Perfluoroalkyl and polyfluoroalkyl substances (PFASs), in particular perfluorooctanoate (PFOA) and perfluorooctane sulfonate (PFOS), have been widely studied due to their persistence, distribution, toxicity and bio-accumulation in humans and the environment. These compounds can enter the environment through landfills (products containing stain repellents, food packaging), wastewater treatment plants (industry waste) and from the use of firefighting foams (aqueous film-forming foams [AFFFs]).

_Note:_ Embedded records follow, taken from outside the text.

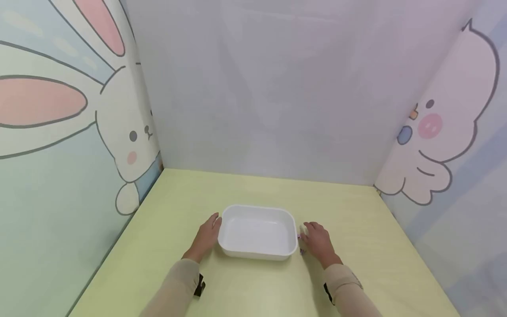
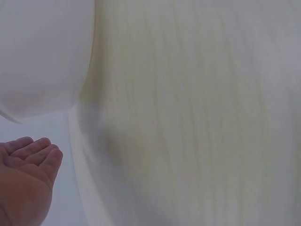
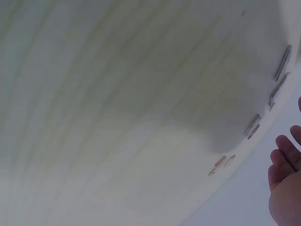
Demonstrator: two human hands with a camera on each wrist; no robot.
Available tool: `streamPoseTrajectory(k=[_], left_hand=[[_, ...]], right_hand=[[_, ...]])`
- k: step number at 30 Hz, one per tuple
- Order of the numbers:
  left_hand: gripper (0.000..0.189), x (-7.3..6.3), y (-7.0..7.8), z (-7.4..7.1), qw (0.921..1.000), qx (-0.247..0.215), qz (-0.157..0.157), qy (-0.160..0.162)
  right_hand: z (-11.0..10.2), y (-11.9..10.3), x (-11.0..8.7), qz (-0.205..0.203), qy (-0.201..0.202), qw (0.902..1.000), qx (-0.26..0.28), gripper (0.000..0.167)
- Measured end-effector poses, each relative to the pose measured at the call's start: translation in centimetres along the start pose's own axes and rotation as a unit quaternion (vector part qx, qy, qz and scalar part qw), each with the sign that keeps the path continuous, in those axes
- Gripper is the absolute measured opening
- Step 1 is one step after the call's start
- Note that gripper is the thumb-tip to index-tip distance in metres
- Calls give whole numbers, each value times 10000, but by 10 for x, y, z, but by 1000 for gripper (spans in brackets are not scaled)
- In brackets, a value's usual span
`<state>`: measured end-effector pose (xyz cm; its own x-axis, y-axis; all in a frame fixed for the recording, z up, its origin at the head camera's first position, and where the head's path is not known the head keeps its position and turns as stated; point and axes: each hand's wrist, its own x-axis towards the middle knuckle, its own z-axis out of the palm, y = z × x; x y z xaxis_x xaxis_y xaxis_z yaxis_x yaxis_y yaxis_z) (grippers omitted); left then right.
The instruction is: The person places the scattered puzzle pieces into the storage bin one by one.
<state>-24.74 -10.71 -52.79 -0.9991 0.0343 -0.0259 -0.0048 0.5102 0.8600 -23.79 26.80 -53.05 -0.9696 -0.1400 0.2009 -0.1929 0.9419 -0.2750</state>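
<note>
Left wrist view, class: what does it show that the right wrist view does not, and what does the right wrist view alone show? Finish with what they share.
Only the left wrist view: the left hand at the lower left and, plainly, the white tub at the upper left.
Only the right wrist view: the right hand, cut off by the right edge, and several small thin pieces, too blurred to identify.
Both: the pale, streaked table. Whether the tub shows at the right wrist view's upper right is unclear.
</note>
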Motion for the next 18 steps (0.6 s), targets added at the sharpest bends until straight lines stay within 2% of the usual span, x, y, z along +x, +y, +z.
streamPoseTrajectory(k=[7, 12, 18], left_hand=[[54, -3, -8, 11, 9995, -233, -12, 194], [49, -6, -10, 12, 9993, -264, 18, 277], [46, -1, -6, 19, 9990, -266, 71, 350]], right_hand=[[5, 0, 9, 142, -290, 9995, 50, 29], [8, 2, 18, 149, -381, 9992, 25, 24], [-2, 9, 35, 464, -697, 9960, 318, 22]])
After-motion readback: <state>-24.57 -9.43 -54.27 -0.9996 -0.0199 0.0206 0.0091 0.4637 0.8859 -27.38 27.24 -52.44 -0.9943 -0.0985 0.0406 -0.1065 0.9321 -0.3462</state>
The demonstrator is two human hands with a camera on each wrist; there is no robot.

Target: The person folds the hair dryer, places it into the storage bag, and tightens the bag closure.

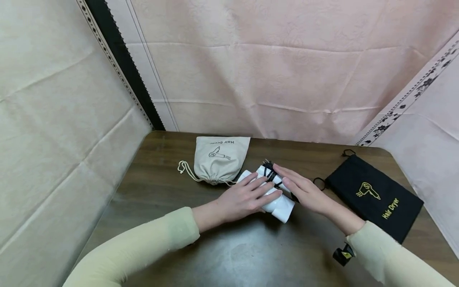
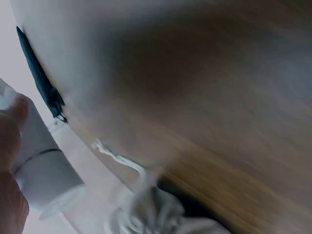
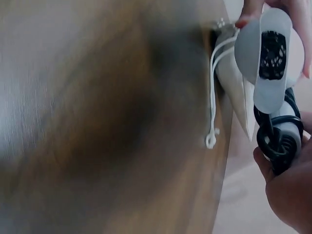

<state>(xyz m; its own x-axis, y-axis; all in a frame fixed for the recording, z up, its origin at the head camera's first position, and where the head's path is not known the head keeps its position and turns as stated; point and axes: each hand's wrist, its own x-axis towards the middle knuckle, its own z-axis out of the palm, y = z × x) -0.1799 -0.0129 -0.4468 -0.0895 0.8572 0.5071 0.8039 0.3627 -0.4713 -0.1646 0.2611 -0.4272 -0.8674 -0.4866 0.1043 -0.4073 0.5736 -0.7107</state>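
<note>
Between one pale pouch [image 1: 220, 164] and one black pouch [image 1: 376, 193], one white hair dryer [image 1: 281, 208] is held in one left hand [image 1: 248, 196] and one right hand [image 1: 305, 190].

The left hand curves its thumb and fingers about the one barrel [image 2: 48, 178]; the right hand grips the one handle, which carries one black cord [image 3: 286, 119] wound in several turns, too overlapped to count. Both pouches lie on one wooden table [image 1: 244, 259], each bearing one dryer drawing and two printed words. Two pale sleeves [image 1: 150, 239] reach in. Whether the hair dryer touches the table cannot be told.
</note>
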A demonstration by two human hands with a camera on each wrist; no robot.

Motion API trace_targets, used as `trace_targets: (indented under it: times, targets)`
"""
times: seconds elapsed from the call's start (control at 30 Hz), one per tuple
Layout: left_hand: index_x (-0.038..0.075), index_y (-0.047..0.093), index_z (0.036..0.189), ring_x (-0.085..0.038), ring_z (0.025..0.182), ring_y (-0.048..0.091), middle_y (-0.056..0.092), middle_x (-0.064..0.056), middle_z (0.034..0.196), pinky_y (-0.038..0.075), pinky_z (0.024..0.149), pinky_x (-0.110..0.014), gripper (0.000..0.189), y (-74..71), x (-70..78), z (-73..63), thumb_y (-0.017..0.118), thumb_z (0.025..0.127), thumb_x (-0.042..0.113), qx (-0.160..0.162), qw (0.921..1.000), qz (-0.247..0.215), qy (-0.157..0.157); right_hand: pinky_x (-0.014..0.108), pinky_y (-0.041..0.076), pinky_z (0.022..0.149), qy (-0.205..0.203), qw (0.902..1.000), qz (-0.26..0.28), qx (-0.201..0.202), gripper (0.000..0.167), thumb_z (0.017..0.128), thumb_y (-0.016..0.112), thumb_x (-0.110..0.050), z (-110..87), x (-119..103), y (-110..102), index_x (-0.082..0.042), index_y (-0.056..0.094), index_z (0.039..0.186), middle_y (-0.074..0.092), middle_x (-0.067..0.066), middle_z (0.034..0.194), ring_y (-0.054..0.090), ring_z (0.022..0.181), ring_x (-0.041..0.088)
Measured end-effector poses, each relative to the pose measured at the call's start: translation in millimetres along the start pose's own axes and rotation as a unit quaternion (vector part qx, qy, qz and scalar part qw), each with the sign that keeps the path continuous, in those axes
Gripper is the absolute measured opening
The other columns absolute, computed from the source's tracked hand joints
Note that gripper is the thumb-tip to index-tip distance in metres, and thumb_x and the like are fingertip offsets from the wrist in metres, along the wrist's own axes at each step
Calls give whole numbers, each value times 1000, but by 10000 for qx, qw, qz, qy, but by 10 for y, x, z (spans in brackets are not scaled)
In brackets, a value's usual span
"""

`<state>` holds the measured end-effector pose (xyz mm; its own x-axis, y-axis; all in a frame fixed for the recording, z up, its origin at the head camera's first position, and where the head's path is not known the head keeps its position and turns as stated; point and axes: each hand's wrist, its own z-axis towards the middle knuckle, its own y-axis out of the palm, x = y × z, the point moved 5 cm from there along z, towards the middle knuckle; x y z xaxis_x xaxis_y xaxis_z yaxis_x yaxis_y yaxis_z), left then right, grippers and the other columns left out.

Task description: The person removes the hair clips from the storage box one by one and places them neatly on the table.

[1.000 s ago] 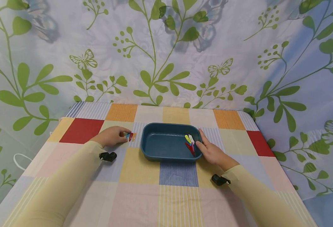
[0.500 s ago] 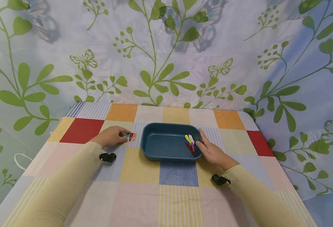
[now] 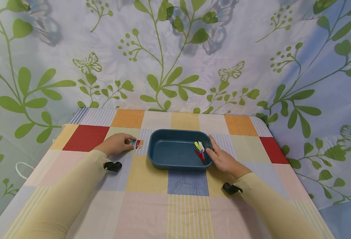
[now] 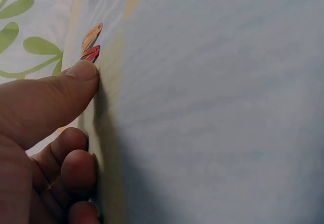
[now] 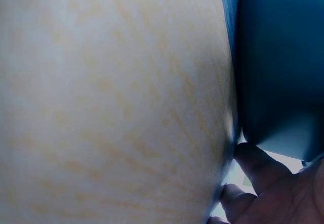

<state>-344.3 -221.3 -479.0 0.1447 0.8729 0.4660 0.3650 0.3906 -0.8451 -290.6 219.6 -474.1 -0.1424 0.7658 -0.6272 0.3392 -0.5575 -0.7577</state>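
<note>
Left of a dark teal plastic tub (image 3: 163,159), my left hand (image 3: 114,144) has its thumb and index finger around a small blue hair clip (image 3: 134,142). In the left wrist view the thumb hides that clip. Just beyond the thumb tip lie a red hair clip (image 4: 91,53) and an orange hair clip (image 4: 92,36) on the cloth. My right hand (image 3: 223,161) grips the tub's right end, thumb at the rim and fingers along the outside. Inside the tub, near that hand, several clips are bunched: a yellow-green one (image 3: 197,145), a white one (image 3: 201,146) and red ones (image 3: 199,156).
A patchwork cloth (image 3: 142,212) covers the table. Behind it hangs a white curtain (image 3: 109,43) with green leaves and butterflies. A white cable (image 3: 21,171) loops beside the table's left edge. A small black device (image 3: 112,166) sits at each wrist.
</note>
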Motion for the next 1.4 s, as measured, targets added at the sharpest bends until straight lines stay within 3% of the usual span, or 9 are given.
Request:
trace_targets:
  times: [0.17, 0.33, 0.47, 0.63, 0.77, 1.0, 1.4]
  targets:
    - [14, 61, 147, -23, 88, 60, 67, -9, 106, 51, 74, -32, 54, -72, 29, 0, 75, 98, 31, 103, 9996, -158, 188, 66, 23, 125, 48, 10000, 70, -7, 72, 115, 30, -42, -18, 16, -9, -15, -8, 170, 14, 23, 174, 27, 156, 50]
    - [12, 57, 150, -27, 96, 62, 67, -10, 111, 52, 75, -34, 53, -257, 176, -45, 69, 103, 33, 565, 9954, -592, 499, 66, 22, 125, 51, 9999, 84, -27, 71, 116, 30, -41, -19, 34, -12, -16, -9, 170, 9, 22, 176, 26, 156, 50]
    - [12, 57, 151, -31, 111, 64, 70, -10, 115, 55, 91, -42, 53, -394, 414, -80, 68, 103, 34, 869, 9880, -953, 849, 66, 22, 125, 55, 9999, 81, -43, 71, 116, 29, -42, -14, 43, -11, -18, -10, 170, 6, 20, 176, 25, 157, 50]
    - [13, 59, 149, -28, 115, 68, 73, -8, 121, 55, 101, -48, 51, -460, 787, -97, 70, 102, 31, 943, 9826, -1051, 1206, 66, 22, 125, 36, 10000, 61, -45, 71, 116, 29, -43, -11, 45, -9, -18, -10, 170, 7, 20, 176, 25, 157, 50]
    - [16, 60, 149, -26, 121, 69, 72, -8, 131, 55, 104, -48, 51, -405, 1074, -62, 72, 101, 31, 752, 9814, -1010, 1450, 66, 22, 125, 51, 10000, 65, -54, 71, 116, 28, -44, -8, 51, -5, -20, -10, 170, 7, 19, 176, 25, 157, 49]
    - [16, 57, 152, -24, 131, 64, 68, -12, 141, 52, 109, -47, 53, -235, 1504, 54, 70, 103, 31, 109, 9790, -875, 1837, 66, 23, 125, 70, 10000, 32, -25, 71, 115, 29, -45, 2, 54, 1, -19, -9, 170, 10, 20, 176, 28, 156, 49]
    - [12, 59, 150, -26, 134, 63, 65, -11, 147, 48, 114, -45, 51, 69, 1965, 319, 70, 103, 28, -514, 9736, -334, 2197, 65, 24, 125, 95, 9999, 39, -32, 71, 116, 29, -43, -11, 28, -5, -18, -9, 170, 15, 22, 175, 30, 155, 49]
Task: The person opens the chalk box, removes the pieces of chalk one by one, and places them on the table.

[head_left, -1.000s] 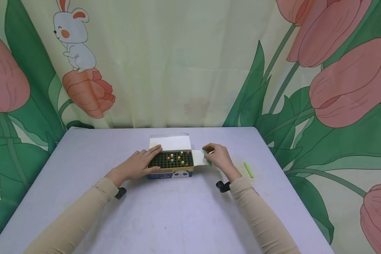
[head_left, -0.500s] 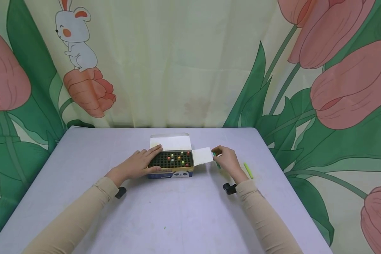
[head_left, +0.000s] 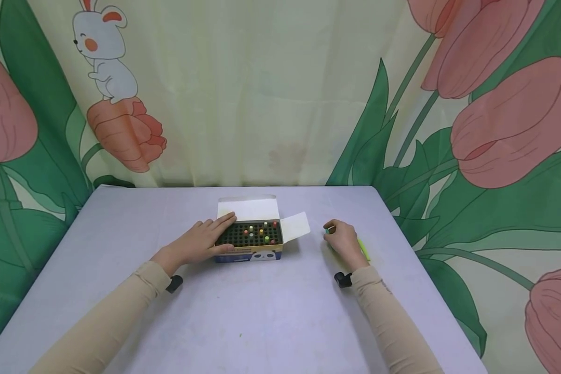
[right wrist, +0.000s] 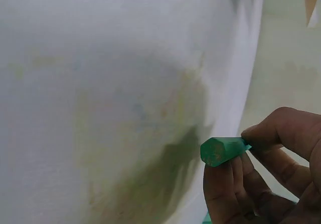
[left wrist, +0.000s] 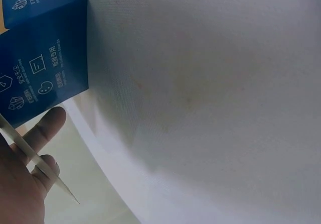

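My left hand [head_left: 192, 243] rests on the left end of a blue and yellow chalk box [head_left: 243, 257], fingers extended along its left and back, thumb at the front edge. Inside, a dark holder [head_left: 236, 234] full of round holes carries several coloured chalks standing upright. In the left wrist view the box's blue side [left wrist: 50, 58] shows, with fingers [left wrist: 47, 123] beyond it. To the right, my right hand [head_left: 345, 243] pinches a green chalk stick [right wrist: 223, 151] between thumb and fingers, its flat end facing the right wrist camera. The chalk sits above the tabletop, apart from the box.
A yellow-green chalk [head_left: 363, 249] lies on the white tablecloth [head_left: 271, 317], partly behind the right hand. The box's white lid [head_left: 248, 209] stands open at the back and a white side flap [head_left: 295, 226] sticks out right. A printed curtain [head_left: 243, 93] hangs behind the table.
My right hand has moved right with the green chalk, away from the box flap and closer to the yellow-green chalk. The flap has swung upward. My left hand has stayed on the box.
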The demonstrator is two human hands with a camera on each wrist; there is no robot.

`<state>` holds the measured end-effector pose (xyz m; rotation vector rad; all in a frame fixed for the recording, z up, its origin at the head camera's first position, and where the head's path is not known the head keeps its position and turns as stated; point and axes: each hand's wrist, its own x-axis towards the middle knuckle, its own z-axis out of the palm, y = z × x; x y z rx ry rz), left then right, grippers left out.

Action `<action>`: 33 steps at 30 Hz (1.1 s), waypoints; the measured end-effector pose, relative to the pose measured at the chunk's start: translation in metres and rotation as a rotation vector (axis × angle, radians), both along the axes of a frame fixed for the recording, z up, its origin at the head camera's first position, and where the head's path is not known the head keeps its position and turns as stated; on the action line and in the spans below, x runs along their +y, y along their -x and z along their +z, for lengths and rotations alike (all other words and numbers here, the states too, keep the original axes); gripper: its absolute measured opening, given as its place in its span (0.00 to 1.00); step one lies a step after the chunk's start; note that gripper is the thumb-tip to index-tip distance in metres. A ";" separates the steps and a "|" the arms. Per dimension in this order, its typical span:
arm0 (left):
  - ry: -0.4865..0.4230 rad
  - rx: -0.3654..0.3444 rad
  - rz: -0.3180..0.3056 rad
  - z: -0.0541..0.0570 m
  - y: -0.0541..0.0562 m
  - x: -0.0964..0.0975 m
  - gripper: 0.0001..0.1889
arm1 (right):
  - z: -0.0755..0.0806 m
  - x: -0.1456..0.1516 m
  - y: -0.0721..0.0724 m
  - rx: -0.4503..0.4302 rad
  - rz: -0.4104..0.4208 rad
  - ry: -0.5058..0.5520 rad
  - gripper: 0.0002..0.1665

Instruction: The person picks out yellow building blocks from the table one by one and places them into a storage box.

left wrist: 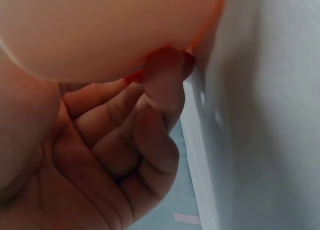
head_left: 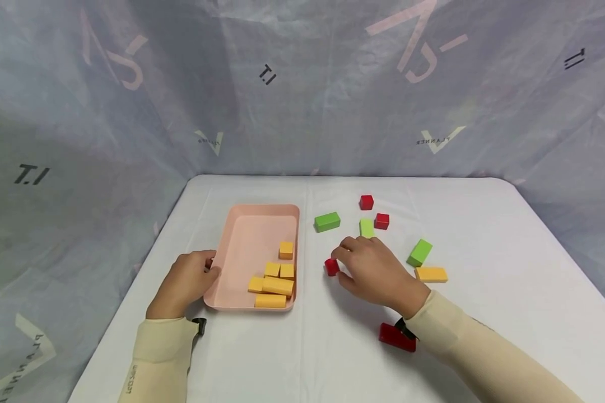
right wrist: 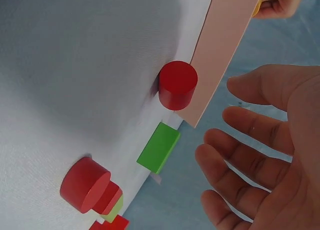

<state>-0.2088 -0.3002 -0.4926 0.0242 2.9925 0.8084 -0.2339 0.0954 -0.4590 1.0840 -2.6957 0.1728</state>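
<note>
My left hand grips the left wall of a pink tray, thumb on one side and curled fingers on the other. Several yellow blocks lie in the tray's near right part. Over the table, my right hand hovers beside a small red cylinder. In the right wrist view, the fingers are spread and relaxed, apart from that red cylinder. A second red cylinder shows there, hidden behind the hand in the head view.
Behind the right hand are a green block, a light green block, a red cube and another red cube. A green block and a yellow block lie to the right. Below the right wrist lies a red block.
</note>
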 end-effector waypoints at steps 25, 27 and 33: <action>0.008 -0.009 0.015 0.001 -0.001 0.001 0.14 | -0.002 0.016 -0.004 -0.024 -0.034 -0.013 0.20; 0.009 -0.004 0.011 0.001 -0.002 0.001 0.13 | -0.002 0.019 -0.004 -0.022 -0.032 -0.009 0.20; 0.003 0.008 0.003 0.002 -0.001 0.001 0.11 | -0.003 0.026 -0.005 -0.004 -0.018 0.003 0.18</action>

The heavy use of PFAS compounds has led to their widespread presence in the environment, including in water, sediment and biota. In 2000, companies began to phase out the use of the eight carbon-chain and higher carbon-chain PFAS's (PFOS-related compounds and PFOA) and replaced them with their shorter-chain homologues or other types of non-fluorinated chemicals. The production of PFOA, which is commonly used in the production of polytetrafluoroethylene and used in food pan coatings, lubricants, paints, paper products and floor finishes, was completely phased out by industry in 2015.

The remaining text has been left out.